Le 19 avril 2001, 39 entreprises et groupements pharmaceutiques retiraient leur plainte contre le gouvernement sud-africain. Ce procès en Afrique du Sud a permis une prise de conscience générale du rapport entre les droits de propriété intellectuelle et le prix des médicaments dans les pays en développement. Il faut rappeler que l'accès aux médicaments signifie pour les personnes concernées la guérison, le soulagement, ou parfois même la simple survie. L'Accord sur les ADPIC joue un rôle majeur comme cadre international s'imposant aux différents régimes nationaux de propriété intellectuelle. Dès lors, il est important d’aménager cet accord pour que priorité soit donnée à la santé avant les droits de propriété intellectuelle.
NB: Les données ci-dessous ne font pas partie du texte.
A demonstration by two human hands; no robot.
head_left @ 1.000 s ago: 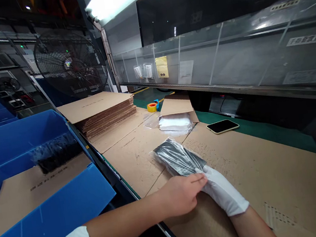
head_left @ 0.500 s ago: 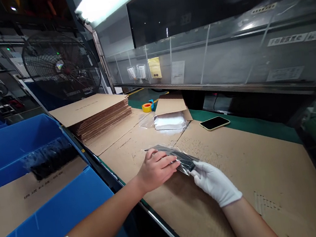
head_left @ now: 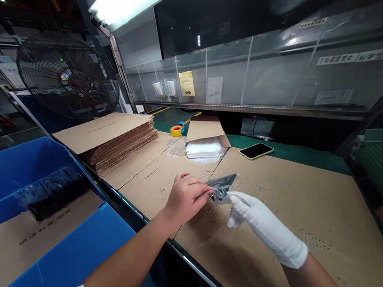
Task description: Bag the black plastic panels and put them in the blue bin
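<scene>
One smartphone (head_left: 256,151) is taken as landmark. Nearer than it and to its left, one film-wrapped dark packet (head_left: 226,182) is held at its left end by the bare left hand (head_left: 190,196), whose fingers are closed on it. The packet's near edge is met by the gloved right hand (head_left: 248,209), fingers curled; whether a pinch is made cannot be told. Left of the phone, one open carton (head_left: 203,125) and one white stack (head_left: 204,148) are seen, then one yellow tape roll (head_left: 176,131) and, farther left, one pile of cardboard sheets (head_left: 103,127), too many to be counted. One blue bin (head_left: 67,246) is placed farthest left, nearer than the phone. The bench's metal edge (head_left: 198,271) is seen nearer and left of the phone; nearer and to its right, a broad stretch of cardboard covering (head_left: 310,203) is spread.
</scene>
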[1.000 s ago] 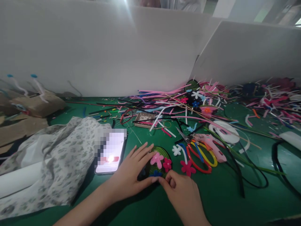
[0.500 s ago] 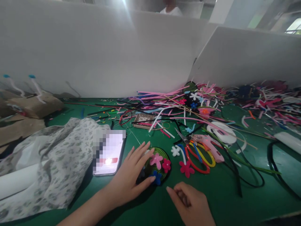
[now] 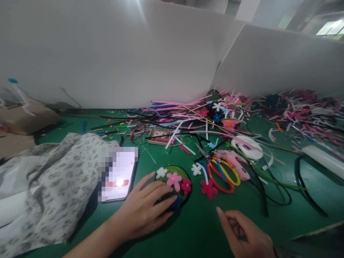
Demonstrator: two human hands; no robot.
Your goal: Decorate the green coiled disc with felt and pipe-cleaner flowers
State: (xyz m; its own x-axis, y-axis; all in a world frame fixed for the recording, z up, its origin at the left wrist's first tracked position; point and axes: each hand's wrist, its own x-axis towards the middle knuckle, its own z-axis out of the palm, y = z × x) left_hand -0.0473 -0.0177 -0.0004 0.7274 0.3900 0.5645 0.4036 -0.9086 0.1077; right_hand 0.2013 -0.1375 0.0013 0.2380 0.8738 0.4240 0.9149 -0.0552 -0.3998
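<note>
A round green coiled disc (image 3: 172, 168) lies on the table, made of fuzzy stems with a dark rim. On it sit a white flower (image 3: 161, 172), a pink flower (image 3: 174, 181), a deep pink flower (image 3: 186, 186) and a partly covered blue flower (image 3: 176, 204). My left hand (image 3: 147, 204) rests over the disc's left side, fingers apart, with fingertips at the blue flower. My right hand (image 3: 242, 231) hovers near the front edge, fingers curled and thumb out, holding nothing visible. Beyond it lie a loose magenta flower (image 3: 209, 189) and a white flower with a stem (image 3: 196, 169).
Scissors (image 3: 223, 175) with red and yellow handles lie beside a pink glue gun (image 3: 236, 163). A lit phone (image 3: 120, 175) and patterned cloth (image 3: 70, 172) are on the left. Fuzzy stems (image 3: 182, 104) pile up along the grey partition (image 3: 120, 57). A white roll (image 3: 247, 147) lies at right.
My left hand has slid down on the disc, uncovering the white flower and covering more of the blue one. My right hand has moved right, away from the disc. The view has shifted slightly.
</note>
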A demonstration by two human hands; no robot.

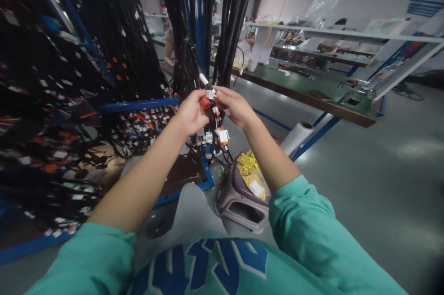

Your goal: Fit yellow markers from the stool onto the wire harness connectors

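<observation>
Before me a black wire harness hangs down, with a white label wrapped round it. My left hand is closed at the harness, with a red connector between its thumb and fingers. From the other side, my right hand pinches the harness at a small white piece that lies between both hands; whether it is a label or a connector I cannot tell. Below the hands dangle a white and orange connector and a smaller white connector. Some fingertips are hidden.
Many harnesses hang on a blue frame at the left. A purple-grey stool bears yellow clips in a bag. A workbench stands right, a white roll below it. Another person's arm shows behind.
</observation>
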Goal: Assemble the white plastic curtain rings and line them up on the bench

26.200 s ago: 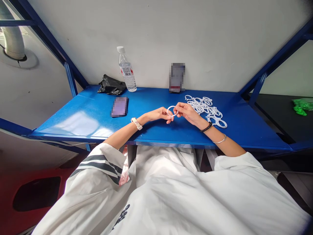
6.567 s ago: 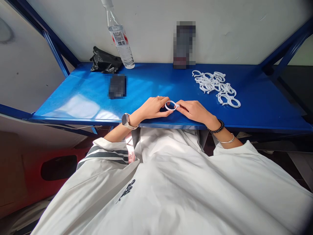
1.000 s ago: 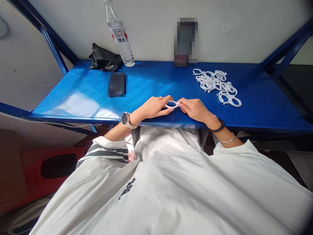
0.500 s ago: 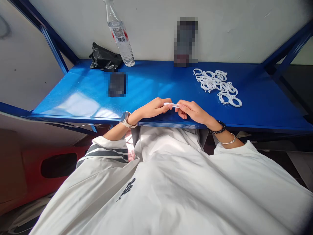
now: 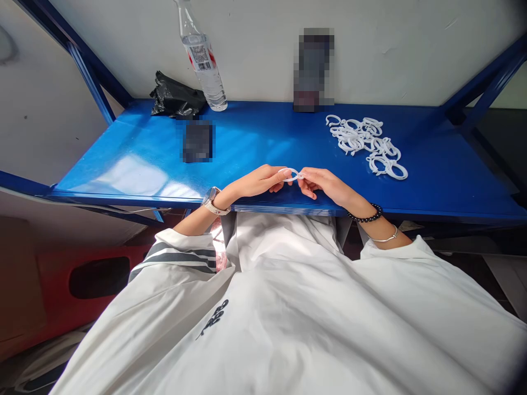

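A white plastic ring [image 5: 293,171] is held between my two hands over the front edge of the blue table [image 5: 255,131]. My left hand [image 5: 269,180] pinches its left side between thumb and fingers. At its right end, where a small clasp or eyelet sits, the fingertips of my right hand [image 5: 319,180] are closed on it. The ring's opening partly shows between the hands. Further back on the right lies a loose pile of similar white rings [image 5: 362,138], several of them overlapping.
At the back left stand a clear water bottle [image 5: 206,71] and a crumpled black plastic bag [image 5: 175,96]. A blurred dark item [image 5: 198,141] lies in front of them. Another blurred dark object [image 5: 312,68] leans against the wall. Blue metal braces [image 5: 93,82] rise at both sides.
The ring has turned from nearly edge-on to show its opening. My left fingers have shifted their hold, and my right hand has moved slightly, its fingers loosening a little.
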### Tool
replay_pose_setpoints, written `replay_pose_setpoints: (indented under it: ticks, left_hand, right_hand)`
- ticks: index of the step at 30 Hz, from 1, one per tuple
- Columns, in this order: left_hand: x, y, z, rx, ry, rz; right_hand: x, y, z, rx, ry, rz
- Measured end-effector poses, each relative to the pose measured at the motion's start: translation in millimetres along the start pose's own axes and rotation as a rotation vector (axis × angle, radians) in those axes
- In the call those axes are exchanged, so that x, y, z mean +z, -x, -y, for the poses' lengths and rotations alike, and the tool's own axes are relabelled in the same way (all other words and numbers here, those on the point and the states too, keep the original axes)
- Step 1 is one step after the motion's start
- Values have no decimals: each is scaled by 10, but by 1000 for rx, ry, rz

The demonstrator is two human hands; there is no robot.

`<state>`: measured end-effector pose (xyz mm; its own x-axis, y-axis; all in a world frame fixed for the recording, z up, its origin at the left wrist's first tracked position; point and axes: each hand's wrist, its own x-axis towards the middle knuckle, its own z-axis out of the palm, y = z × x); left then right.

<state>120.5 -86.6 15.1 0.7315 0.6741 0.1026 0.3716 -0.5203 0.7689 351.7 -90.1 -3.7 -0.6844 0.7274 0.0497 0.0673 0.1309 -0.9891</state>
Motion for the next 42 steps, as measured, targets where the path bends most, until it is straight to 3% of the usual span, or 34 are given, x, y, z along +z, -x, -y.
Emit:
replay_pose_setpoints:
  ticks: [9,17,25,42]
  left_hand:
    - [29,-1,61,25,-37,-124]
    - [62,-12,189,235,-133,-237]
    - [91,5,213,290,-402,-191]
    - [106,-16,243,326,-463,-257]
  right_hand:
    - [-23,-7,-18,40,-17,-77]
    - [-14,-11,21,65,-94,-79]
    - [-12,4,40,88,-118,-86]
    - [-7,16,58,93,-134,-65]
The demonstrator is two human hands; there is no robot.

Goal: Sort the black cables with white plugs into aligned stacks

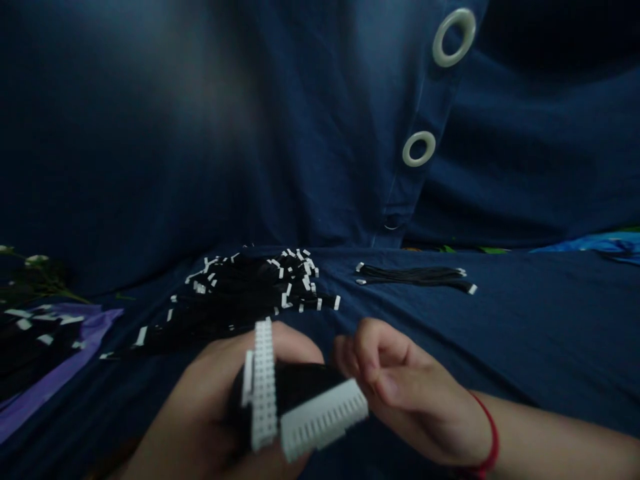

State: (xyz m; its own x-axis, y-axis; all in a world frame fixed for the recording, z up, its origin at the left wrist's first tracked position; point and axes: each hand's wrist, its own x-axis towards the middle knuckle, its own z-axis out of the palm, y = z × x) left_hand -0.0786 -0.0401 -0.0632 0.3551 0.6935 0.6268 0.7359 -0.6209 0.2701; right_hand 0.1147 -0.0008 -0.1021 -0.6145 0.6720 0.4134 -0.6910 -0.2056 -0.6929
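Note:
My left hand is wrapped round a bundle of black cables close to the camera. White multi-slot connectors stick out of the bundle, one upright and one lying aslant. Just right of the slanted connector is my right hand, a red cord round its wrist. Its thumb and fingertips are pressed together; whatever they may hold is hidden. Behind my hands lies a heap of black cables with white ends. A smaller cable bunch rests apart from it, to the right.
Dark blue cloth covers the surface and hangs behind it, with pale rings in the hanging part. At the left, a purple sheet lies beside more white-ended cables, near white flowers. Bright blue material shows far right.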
Diverses instances internationales ont adopté cette année des résolutions allant dans ce sens:

  • La Commission des droits de l'Homme lors de sa 57ème session a ainsi adopté le 23 avril 2001 la résolution 2001/33 "Accès aux médicaments dans le contexte de pandémies telles que celles de VIH/sida".
  • La Sous-commission des droits de l'Homme lors de sa 53ème session a adopté le 16 août 2001 la résolution 2001/21 "Propriété intellectuelle et droits de l'Homme".
  • L'Assemblée mondiale de la santé lors de sa 54ème session a adopté le 21 mai 2001 la résolution WHA54.13 "Renforcement des systèmes de santé dans les pays en développement" (voir notamment les paragraphes 3.1 et 3.5 du dispositif).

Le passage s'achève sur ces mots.